VFX: The biggest star in movies part 2 [The Graphic Masters Series]
14 March 2016
One company that’s had a front-row seat in the evolving VFX industry is Framestore. Formed in 1986, Framestore has become one of the world’s leading VFX vendors, providing all manner of effects for TV and film. Arguably its greatest project was the ground breaking work it produced for Alfonso Cuarón’s space thriller Gravity.
A film of considerable technical achievement, it’s not hard to see why the team picked up the 2014 Oscar for Best Visual Effects. Providing the majority of effects for the film, which account for about 80 per cent of what’s seen on screen, Gravity pushed Framestore’s visual effects pipeline to new heights.
“The space suits, vehicles, space environments and the majority of the interior sets are all computer generated, with the only ‘real’ elements often being Sandra Bullock’s and George Clooney’s faces,” says head of R&D Martin Preston. “We delivered approximately 84 of the 86 minutes of the film.”
The incredible complexity of these shots required a mixture of commercial and proprietary tools, with a team of artists driving them to achieve the director’s vision. “We primarily use Maya,” says Preston, “but we have a large collection of custom tools built on top of it. Framestore has dedicated software teams responsible for the development and maintenance of our custom technology, and a large number of tools were developed for this show.

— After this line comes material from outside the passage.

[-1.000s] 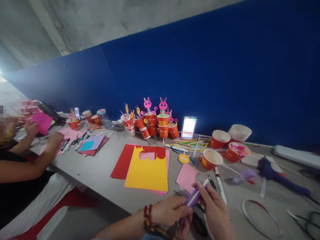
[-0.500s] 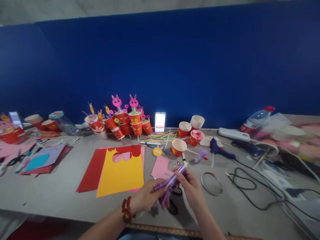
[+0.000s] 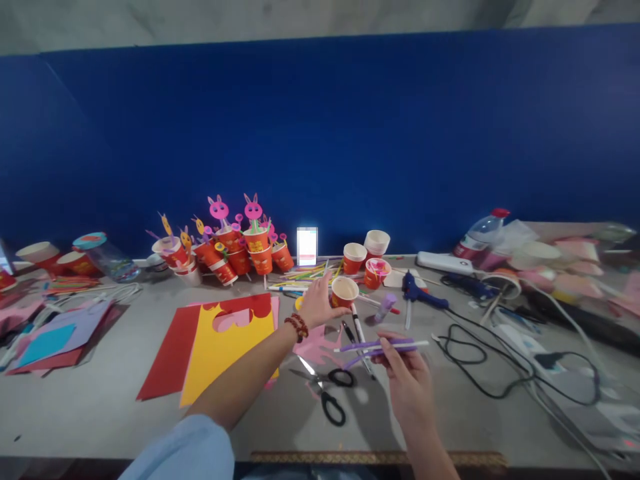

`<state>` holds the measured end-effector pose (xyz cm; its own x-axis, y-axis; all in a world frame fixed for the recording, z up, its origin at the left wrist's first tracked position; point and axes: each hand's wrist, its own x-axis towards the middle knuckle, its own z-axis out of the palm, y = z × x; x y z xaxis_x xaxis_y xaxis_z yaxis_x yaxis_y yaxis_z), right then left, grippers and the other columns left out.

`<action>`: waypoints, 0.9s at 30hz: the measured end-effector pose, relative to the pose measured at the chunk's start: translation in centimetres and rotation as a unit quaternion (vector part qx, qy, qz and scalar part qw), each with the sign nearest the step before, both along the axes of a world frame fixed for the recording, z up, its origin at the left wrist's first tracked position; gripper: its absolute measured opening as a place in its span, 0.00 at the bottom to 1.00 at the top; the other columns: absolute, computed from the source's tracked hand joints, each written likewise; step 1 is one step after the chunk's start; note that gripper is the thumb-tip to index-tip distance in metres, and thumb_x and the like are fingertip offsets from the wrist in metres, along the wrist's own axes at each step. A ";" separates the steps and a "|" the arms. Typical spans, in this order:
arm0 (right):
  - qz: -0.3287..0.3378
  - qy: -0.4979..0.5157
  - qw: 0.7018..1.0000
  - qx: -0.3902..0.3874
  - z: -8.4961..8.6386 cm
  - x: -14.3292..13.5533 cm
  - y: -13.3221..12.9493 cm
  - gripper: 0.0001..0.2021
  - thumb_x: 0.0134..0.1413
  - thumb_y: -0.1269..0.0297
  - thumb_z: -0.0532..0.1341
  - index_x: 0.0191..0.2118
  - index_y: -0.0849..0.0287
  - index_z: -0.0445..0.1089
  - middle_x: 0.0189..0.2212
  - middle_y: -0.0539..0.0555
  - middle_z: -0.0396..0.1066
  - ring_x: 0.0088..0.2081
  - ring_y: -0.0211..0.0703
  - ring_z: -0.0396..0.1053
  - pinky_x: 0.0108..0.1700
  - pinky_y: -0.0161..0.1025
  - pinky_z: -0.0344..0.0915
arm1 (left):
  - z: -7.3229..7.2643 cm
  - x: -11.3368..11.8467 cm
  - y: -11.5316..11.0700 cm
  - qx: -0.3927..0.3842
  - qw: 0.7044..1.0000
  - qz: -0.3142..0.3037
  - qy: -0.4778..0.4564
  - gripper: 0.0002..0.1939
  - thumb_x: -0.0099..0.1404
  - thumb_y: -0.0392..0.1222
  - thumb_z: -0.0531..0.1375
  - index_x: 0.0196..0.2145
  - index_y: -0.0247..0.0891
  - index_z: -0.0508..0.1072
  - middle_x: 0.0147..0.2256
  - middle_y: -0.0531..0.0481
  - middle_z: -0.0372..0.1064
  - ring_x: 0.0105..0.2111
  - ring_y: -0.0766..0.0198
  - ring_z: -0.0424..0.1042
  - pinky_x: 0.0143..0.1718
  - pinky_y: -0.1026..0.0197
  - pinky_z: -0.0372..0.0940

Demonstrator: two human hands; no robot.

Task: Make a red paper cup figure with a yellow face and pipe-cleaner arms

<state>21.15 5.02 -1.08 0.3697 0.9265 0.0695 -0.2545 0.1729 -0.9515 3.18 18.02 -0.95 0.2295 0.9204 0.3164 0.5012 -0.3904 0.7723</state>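
Observation:
My left hand (image 3: 319, 303) reaches forward over the table, fingers spread around the left side of a red paper cup (image 3: 345, 293). Its thumb lies along the cup's front. The cup stands upright with its mouth up. In my right hand (image 3: 409, 377), pinched between thumb and fingers, is a small bunch of thin purple and white straws (image 3: 360, 346), pointing left. Beneath them lie a black-and-white marker (image 3: 359, 328) and black-handled scissors (image 3: 332, 408) with blades apart. A cut pink paper sheet (image 3: 320, 345) lies below my left wrist.
Red and yellow paper sheets (image 3: 215, 360) lie to the left. Decorated red cups (image 3: 260, 261) with rabbit faces stand at the back, beside loose coloured straws (image 3: 315, 273). On the right are a blue glue gun (image 3: 425, 298), black cable (image 3: 480, 380) and plastic bottle (image 3: 477, 238).
My left hand has let go of the straws and moved forward to the paper cup. My right hand keeps the straws and has shifted right, uncovering the scissors.

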 end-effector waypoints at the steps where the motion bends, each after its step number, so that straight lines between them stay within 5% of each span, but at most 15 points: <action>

Some of this was motivated by moving to the Arnold renderer during the movie, and hence requiring new lighting technology and shaders, and some was in response to the unusual nature of the film.” Preston explains how Framestore had to make changes to its pipeline to cope with the abnormally long shots in the film – the opening sequence runs for 17 unbroken minutes. “To cope with this we split shots into sub-chunks, which we called beats.”
“On a normal VFX show, we would expect a shot to be on average around 100 frames in length. On Gravity, shot lengths could run into minutes.” Martin Preston, Framestore
“There are two main difficulties working like this, says Preston. “Firstly, making the technology cope with such quantities of data, and, secondly, coming up with a workflow that allows multiple artists to work on separate parts of the same shot. The technology changes included work such as extending our in-house geometry file format, to allow animation to be split into beats too. This means we could more easily manage the I/O requirements. Similarly, we needed to develop technology to allow simulation TDs to layer up simulation so they didn’t need to do hours of work prior to knowing whether they were heading in the right direction.”
Having artists specialise in such specific areas is a change Preston has noticed since his career in VFX began back in the late 1990s. “I think the biggest change has been the need for people working in the industry to have a greater degree of technical knowledge in their area of specialism,” he says.
“Previously it was common to find generalists filling the bulk of roles in VFX houses, but over the years each area has become considerably more complex, and as a result it’s unlikely any one individual would be able to contribute as much unless they focus on one area.”
Perhaps the biggest transformation undergoing VFX production is its shift from a purely post-production role to the very centre of the movie-making process. “I feel like visual effects has really expanded to touch every part of a film,” says Framestore’s Kyle McCulloch, VFX supervisor on Guardians of the Galaxy. “When I first started, especially on big projects, you’d have a handful of visual effects shots and they’d be very expensive and very time consuming, and a tremendous amount of work would go into planning and creating the shots. What you see now, in a film like Guardians, is that over 90 per cent of the shots in the finished film have visual effects in them.”
Photorealistic characters, like Guardians of the Galaxy’s Rocket, drive technology forward
McCulloch explains how the crew is increasingly called upon to do all manner of work. “It’s not just your talking creatures and digital environments,” he comments. “We’re fixing make-up, we’re doing beauty fixes [such as removing a female extra who looked like she was making a rude gesture], we’re merging plates where you get two different performances that the director prefers.”
This in turn means that the VFX team is now tightly integrated into the entire production. “From the sound to editing to pre-production and pre-visualisation, visual effects touches everything now. I think that’s a huge change.”